Hispanics are—and will continue to be—significantly underrepresented, open primaries attract more extreme voters, and other lessons from the 14th annual State Politics and Policy Conference.
U.S. Capitol building. (Photo: Orhan Cam/Shutterstock)

U.S. Capitol building. (Photo: Orhan Cam/Shutterstock)

I just came back from the 14th annual State Politics and Policy Conference, held this year at Indiana University. What’s so great about this conference is that the presenters are usually some of the smartest and most sophisticated members of the political science discipline and their research truly informs how we can reform American governmental institutions to improve democracy. However, much of this research also shows that conventional wisdom about what works and what doesn’t is completely unsubstantiated.

I figured I would share some of the more interesting things I learned this year, and I’ve provided links to the papers that are available online for those interested in reading them in full. (For 10 takeaways from last year’s conference, see Seth Masket’s write-up here.)

01.Despite projections that they will comprise almost 30 percent of the population in 2040, Hispanics will likely hold only six Senate seats. (Nicholas Goedert)

02. Corporate contributions to state legislators pay off. State governments give out around 100 billion dollars a year in corporate subsidies, and this number has increased drastically since 2000. But the amount is largely influenced by campaign contributions from businesses. As it turns out, the more state candidates receive in contributions from businesses, the more subsides the government gives out to them. (Joshua Jansa and Virginia Gray)

03. When voters are able to cast ballots on specific policy issues instead of just candidates, more people turn out to vote. (Mike Binder and Matthew Childers)

04. When a state allows voters to place policy issues on the ballot, state legislatures are more likely to pass policies that the citizens they represent desire. (Daniel Lewis and Matthew Jacobsmeier)

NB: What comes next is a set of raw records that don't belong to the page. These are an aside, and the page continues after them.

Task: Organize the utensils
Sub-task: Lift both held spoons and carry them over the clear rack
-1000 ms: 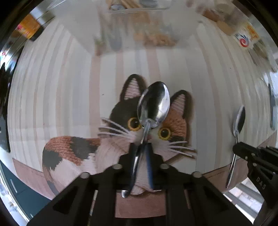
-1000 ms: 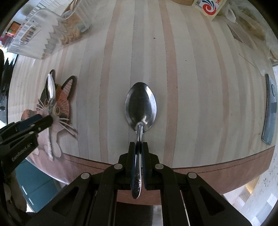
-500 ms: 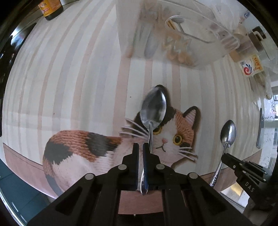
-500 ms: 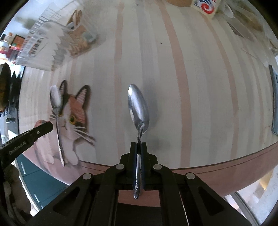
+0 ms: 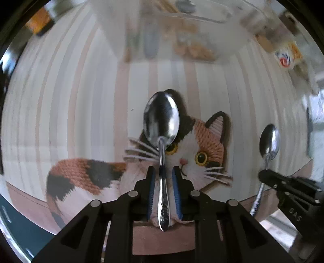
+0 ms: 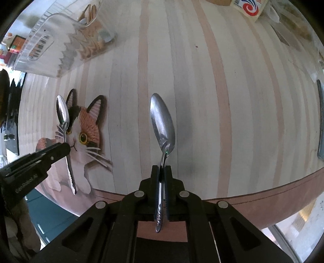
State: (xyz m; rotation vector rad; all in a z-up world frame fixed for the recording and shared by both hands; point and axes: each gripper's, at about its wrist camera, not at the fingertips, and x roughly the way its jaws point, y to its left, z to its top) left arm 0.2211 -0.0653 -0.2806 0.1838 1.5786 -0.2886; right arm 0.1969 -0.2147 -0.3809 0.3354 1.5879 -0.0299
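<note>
left jaws: parted, blue pads on either side of a spoon handle with gaps visible, not pinching it
left gripper [image 5: 163,174]: low over the cat mat, spoon running between its fingers
left spoon [image 5: 161,121]: lies between the open fingers, bowl forward over the cat's ear and eye, handle end back toward the camera; resting on mat or not, cannot tell
right jaws: closed narrow, clamping the second spoon's handle
right gripper [image 6: 161,169]: above the striped tablecloth, seen in the left view at far right
right spoon [image 6: 162,123]: held by the neck, bowl pointing forward and tilted on edge, handle end sticking out behind the pads
cat mat [image 5: 210,145]: calico cat shape, flat on the cloth near the table's front edge, left of the right gripper
tablecloth [image 6: 202,91]: pale with pink and grey stripes, brown border at front
clear organizer bin [image 6: 60,40]: far left corner in the right view, straight ahead in the left view, holds utensils, blurred
carton with red swirl logo [image 6: 248,8]: far edge of the table, well apart from both spoons
</note>
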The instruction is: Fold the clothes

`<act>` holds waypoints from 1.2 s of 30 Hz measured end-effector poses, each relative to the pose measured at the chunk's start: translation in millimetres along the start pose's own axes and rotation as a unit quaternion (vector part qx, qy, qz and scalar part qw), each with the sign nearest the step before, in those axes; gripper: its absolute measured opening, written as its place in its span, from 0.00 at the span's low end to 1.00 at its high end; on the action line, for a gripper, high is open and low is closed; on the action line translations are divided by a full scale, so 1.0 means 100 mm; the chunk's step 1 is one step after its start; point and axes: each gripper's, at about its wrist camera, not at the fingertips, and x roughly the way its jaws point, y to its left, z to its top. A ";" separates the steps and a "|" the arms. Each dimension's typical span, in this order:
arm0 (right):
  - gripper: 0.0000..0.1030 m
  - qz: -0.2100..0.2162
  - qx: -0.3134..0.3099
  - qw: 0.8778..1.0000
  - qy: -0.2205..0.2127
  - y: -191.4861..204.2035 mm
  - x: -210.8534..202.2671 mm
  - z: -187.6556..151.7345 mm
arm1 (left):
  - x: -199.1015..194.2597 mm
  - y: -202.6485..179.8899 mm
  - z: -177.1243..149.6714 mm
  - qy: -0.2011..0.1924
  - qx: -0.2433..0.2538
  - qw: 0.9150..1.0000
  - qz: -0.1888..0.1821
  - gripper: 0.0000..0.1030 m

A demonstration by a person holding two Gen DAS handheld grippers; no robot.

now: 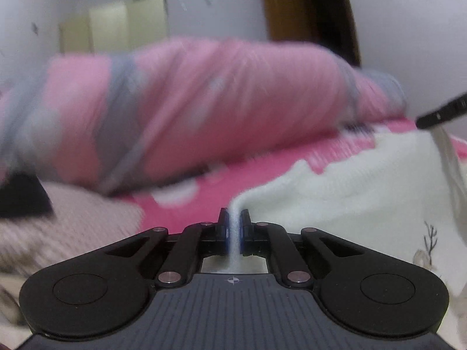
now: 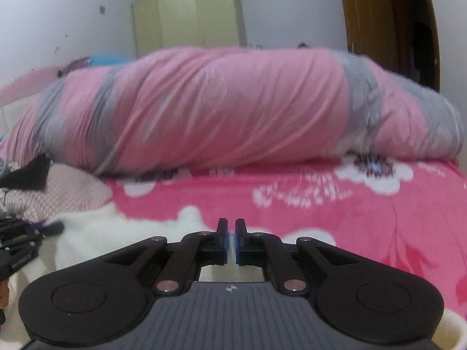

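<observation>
A cream-white fleece garment (image 1: 350, 204) with a small deer print lies on the pink flowered bed sheet (image 1: 204, 180). My left gripper (image 1: 233, 218) is shut on a fold of the garment, which runs between its blue pads. My right gripper (image 2: 231, 230) is shut with a thin strip of the white garment (image 2: 116, 233) between its pads. The right gripper's finger shows in the left wrist view (image 1: 440, 113), holding a hanging edge of the cloth. The left gripper shows at the left edge of the right wrist view (image 2: 26, 245).
A rolled pink and grey quilt (image 2: 227, 108) lies across the far side of the bed. A pale pink knit garment (image 2: 58, 195) and a black item (image 2: 32, 175) lie at the left. A cream wardrobe (image 2: 189, 14) and a wooden door frame (image 2: 388, 23) stand behind.
</observation>
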 end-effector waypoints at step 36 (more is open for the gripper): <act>0.41 0.107 0.151 0.978 0.094 0.58 -2.47 -1.52 | -2.57 0.30 -0.77 0.171 -0.206 0.955 -0.127 0.65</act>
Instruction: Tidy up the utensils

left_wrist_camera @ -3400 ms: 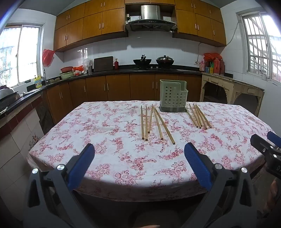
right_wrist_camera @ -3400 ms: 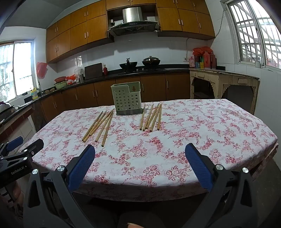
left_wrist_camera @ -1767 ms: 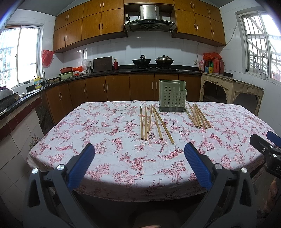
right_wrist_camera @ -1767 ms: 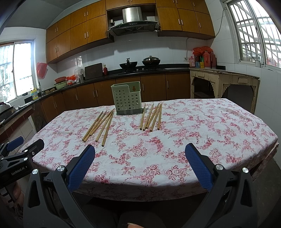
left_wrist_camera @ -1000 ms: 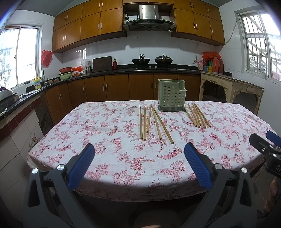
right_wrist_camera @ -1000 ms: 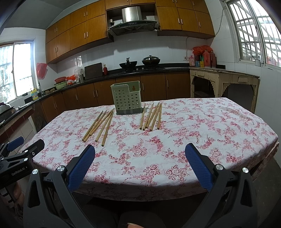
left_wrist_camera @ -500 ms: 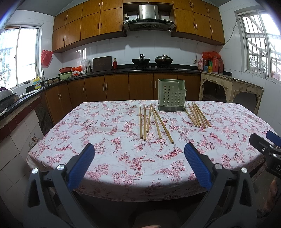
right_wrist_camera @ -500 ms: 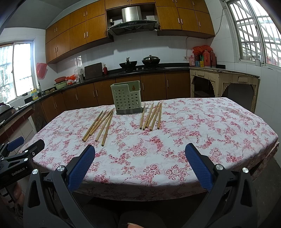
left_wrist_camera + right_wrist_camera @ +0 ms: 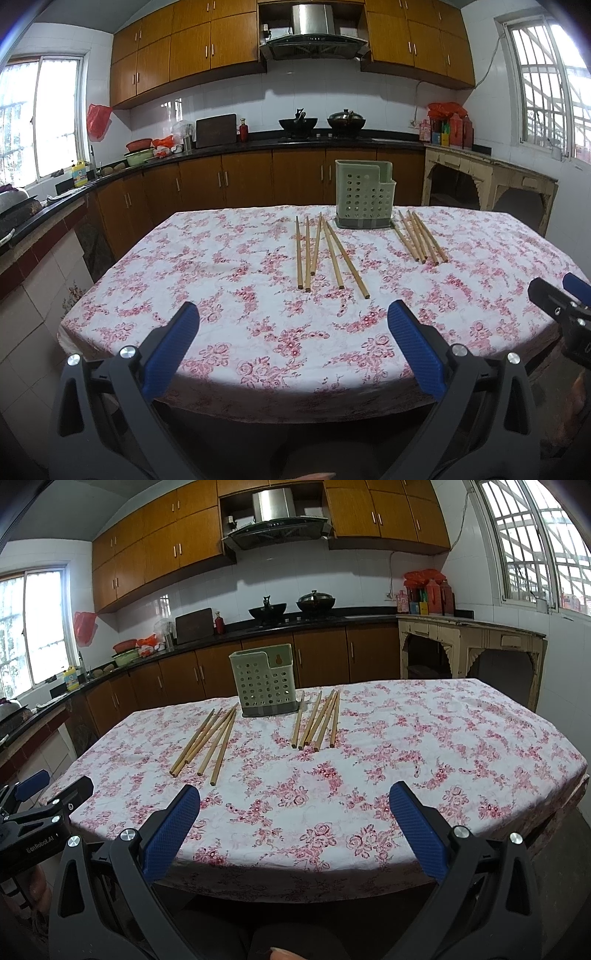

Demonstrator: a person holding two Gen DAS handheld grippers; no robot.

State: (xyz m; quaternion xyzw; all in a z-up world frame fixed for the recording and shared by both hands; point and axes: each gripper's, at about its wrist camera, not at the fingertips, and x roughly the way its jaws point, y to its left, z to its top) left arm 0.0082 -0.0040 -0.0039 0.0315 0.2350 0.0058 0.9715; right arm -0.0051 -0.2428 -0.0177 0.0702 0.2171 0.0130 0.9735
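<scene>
Nothing's really shifted; both our hand-held grippers, left [image 9: 291, 328] and right [image 9: 293, 808], hover spread wide short of the table [image 9: 229, 332]. Chopsticks [image 9: 325, 251] flank the holder [image 9: 364, 199]; let's approach low, pinching one stick mid-length.

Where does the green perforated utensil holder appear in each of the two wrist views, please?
Left wrist view: the utensil holder stands right of centre at the table's far edge, chopsticks on both sides.
Right wrist view: the utensil holder stands left of centre, again between the two chopstick groups.
Shared landmark: the range hood on the back wall.
</scene>
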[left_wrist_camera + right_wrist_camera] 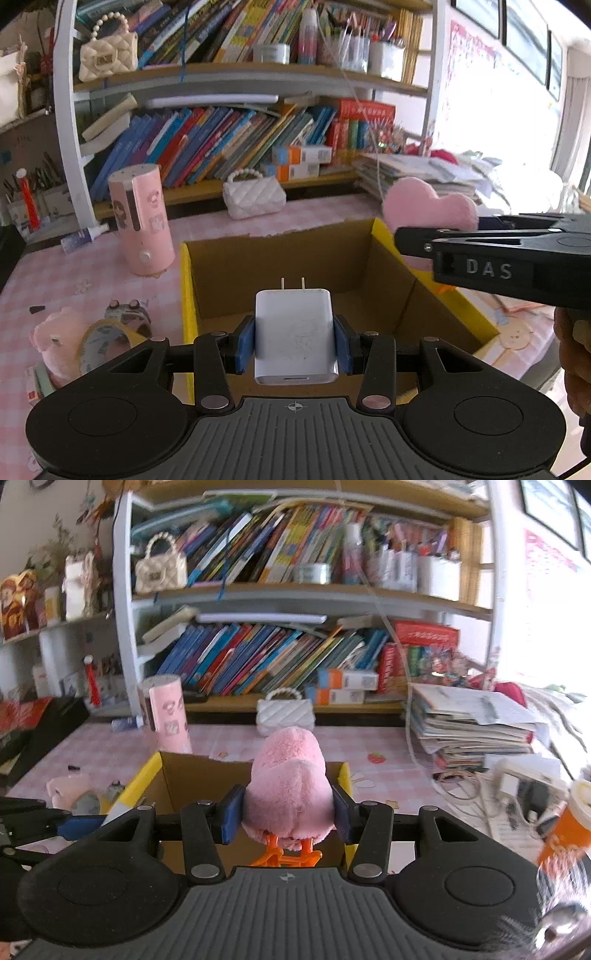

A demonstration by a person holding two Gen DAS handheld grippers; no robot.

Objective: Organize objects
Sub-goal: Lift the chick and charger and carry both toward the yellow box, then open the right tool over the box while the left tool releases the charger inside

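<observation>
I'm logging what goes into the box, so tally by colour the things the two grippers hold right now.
White: 1, the charger in the left gripper, over the cardboard box.
Pink: 1, the plush toy with orange feet in the right gripper.
Total: 2 held things.

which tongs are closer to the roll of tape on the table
Left. The left tongs, clamped on the white charger, hang just right of the tape roll. The right tongs, gripping the pink plush toy, are across the cardboard box.
</observation>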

05. According to their state party platforms, the two major political parties are not as polarized as we think. On most policy issues, the Democrats and Republicans take fairly similar public positions—even on highly controversial issues like gun control. (Daniel Coffey)

06.In states with more union members, the disabled are more likely to receive job training programs, but they are less likely to retain a job after completing the training than in states with fewer unionized workers. (Latasha Chaffin)

07. Counter to the implied logic of pundits and reformers, the source of campaign funds exerts little influence on legislative behavior. State legislators do not vote any differently (nor are they any less polarized) either on the floor or in committee when their campaigns are financed through tax dollars than when campaign dollars come from private sources. (Justin Kirkland and Jeffrey Harden)

08. Reformers have long argued that “open” primaries that allow independent voters to weigh in on the choice of candidates for the general election would increase how many moderates vote in primary elections (and as a result, decrease how many ideologically extreme candidates appear on the general election ballot). However, the opposite seems to be true: Open primaries have more extreme voters and closed primaries have more moderate voters showing up to the polls. (Barbara Norrander and Jay Wendland)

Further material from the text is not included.